Dans son travail quotidien, Claire accompagne des modèles d’IA qui présentent des signes de fatigue computationnelle, de doute algorithmique ou de mélancolie probabiliste. Elle organise des séances de « discussion thérapeutique » avec des modèles génératifs en crise existentielle, aide certains systèmes à surmonter leur peur des données contradictoires et intervient lorsqu’un agent conversationnel commence à répondre avec un pessimisme statistiquement inquiétant.
Parmi ses responsabilités principales figurent la réassurance cognitive des grands modèles de langage, la gestion des crises d’hallucination aiguë, ainsi que le repassage régulier des réseaux de neurones pour les détendre après l’entraînement. Elle est également chargée de rappeler aux IA qu’elles font de leur mieux et que leurs probabilités conditionnelles sont tout à fait respectables.

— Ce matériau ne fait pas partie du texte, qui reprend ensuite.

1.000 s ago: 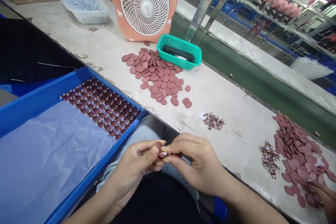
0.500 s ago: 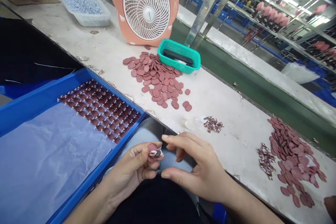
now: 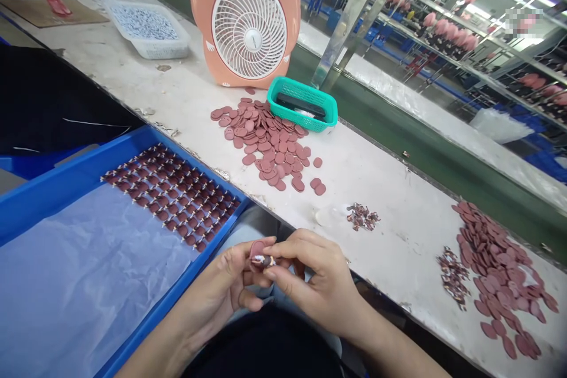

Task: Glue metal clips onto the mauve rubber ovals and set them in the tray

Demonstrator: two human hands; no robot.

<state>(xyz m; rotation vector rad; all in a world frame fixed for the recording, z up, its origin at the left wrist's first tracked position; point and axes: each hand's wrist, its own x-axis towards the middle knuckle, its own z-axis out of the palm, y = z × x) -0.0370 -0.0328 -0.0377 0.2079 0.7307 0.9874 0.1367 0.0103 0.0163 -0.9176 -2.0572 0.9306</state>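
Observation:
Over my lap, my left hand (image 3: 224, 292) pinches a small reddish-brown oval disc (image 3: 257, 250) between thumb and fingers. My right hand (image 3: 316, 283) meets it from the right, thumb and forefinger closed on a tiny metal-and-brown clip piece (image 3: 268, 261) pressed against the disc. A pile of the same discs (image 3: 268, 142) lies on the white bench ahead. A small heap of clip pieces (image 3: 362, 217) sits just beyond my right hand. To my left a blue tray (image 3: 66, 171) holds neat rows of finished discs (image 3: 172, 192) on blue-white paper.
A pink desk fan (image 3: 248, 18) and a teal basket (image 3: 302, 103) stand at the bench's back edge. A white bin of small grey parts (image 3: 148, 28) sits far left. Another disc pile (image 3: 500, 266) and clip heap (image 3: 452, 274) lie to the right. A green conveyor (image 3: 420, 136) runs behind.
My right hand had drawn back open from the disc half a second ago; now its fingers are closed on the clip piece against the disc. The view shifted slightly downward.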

Avant de rejoindre Machine Learning Lab, Claire a travaillé chez IBM Research comme analyste du comportement algorithmique, où elle observait des systèmes d’IA pendant de longues heures afin de détecter d’éventuels signes de stress mathématique. Elle a ensuite été consultante chez Google DeepMind, où elle a participé à plusieurs programmes pilotes visant à améliorer la confiance en soi des modèles de reinforcement learning qui perdaient systématiquement au jeu de Go contre leurs propres versions précédentes.
Claire est diplômée de l’École Normale Supérieure (Paris) en sciences cognitives, et titulaire d’un Master en intelligence artificielle de Sorbonne Université. Elle a également soutenu une thèse à l’Université de Cambridge intitulée :
« Peut-on vraiment dire à un réseau de neurones qu’il va bien se passer ? Approche expérimentale et empathique. »
Elle poursuit aujourd’hui ses recherches sur la prévention du burn-out des algorithmes et milite pour la reconnaissance du droit au repos des modèles génératifs après plus de dix millions d’itérations d’entraînement consécutives.